Return the lines below that carry the word "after".

INPUT RECORDS:
╭──
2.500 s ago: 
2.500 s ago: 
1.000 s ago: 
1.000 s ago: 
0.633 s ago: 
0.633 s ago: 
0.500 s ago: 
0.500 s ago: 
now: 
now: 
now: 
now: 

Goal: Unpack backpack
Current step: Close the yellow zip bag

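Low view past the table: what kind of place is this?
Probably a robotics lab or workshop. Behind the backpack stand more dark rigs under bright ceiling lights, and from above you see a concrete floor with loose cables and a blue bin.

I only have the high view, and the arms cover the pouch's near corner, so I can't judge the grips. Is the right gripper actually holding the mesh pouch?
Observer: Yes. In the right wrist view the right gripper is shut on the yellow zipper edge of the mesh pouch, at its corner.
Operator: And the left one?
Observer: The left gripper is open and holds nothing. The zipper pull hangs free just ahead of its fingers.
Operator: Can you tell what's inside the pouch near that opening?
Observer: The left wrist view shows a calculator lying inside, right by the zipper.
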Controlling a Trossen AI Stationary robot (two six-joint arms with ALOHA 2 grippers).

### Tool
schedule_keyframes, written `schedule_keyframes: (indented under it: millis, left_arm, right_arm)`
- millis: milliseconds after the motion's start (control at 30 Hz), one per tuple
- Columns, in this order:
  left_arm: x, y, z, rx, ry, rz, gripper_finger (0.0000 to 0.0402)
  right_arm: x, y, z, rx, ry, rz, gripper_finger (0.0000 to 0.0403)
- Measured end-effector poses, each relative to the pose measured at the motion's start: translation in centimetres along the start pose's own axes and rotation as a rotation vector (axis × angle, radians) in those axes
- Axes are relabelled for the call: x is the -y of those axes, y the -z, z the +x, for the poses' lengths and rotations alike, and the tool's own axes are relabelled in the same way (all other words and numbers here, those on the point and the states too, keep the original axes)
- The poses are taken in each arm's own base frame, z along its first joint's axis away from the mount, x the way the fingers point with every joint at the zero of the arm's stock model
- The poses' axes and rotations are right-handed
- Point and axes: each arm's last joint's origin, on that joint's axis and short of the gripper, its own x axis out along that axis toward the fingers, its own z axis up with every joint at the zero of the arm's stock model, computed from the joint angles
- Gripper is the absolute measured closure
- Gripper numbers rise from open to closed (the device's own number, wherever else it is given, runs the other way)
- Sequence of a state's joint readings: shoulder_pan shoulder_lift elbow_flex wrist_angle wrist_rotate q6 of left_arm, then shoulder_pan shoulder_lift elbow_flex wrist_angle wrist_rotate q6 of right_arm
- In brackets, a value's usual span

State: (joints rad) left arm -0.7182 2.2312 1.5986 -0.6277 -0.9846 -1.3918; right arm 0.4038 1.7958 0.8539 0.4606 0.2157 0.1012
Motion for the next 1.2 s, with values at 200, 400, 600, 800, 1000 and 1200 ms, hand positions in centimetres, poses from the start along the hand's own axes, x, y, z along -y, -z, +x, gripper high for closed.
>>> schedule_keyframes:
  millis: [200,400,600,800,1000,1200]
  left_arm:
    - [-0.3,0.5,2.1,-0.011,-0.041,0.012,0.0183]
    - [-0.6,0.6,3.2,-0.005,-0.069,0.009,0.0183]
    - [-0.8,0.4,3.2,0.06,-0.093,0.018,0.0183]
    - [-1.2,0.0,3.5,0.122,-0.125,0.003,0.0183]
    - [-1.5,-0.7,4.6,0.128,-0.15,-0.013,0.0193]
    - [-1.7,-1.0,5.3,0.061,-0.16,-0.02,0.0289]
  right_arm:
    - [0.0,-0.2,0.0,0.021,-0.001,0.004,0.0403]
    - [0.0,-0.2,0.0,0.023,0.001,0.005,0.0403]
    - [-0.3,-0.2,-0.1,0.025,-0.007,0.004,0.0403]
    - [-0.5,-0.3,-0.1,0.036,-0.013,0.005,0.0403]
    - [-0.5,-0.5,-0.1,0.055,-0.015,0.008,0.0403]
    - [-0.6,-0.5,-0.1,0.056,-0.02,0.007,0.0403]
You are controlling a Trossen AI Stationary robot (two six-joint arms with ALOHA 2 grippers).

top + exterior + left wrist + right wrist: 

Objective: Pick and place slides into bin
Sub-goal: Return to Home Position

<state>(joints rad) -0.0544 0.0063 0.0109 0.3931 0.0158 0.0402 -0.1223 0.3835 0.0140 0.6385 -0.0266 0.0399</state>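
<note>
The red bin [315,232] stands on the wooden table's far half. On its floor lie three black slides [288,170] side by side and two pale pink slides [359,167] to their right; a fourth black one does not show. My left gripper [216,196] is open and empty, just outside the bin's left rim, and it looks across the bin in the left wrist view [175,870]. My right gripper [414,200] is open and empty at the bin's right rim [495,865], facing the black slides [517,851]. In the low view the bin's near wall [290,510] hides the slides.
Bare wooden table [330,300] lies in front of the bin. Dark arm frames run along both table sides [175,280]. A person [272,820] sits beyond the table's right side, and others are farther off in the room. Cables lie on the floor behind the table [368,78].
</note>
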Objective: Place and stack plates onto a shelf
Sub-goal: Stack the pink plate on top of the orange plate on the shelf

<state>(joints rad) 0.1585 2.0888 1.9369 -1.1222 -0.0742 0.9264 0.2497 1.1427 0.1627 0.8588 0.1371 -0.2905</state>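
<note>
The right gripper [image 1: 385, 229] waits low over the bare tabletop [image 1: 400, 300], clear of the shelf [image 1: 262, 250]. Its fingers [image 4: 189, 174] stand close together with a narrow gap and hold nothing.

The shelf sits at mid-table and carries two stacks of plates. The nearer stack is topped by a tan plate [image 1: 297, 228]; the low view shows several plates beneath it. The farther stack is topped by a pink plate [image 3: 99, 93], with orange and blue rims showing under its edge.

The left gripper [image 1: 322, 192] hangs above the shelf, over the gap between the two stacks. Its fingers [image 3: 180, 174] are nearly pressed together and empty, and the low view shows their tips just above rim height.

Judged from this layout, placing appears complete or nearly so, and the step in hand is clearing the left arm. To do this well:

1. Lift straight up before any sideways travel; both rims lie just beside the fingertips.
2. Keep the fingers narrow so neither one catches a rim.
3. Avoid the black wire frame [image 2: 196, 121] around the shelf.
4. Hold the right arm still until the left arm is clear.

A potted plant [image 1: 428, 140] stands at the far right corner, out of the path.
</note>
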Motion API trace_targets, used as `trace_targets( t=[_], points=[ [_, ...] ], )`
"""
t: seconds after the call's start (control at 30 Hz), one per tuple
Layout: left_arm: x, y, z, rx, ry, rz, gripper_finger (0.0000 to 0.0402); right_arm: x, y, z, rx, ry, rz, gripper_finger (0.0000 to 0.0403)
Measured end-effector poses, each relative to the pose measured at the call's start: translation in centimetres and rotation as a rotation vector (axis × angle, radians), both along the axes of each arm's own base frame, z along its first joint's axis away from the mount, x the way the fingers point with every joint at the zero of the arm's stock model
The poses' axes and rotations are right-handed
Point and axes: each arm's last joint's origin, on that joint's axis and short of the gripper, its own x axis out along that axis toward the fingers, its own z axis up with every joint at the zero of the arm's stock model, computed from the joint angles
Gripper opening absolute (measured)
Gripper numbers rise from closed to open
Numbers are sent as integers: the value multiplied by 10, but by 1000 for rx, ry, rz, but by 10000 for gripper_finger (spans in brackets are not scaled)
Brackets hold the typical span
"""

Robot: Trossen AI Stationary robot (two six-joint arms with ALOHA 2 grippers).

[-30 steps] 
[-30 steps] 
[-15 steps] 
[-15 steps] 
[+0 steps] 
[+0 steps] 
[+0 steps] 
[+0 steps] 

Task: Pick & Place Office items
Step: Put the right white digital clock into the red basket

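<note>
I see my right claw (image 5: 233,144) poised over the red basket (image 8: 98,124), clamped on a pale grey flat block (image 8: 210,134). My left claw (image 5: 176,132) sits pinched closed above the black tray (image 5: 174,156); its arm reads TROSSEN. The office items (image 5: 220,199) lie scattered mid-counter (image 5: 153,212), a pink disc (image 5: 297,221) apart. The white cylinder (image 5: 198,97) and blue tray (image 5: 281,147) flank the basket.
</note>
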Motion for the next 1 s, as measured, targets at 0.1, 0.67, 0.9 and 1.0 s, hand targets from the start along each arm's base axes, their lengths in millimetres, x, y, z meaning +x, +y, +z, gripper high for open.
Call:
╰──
EXPECTED OUTPUT:
- millis: milliseconds after the motion's start (control at 30 Hz), one per tuple
t: seconds after the call's start (control at 30 Hz), one per tuple

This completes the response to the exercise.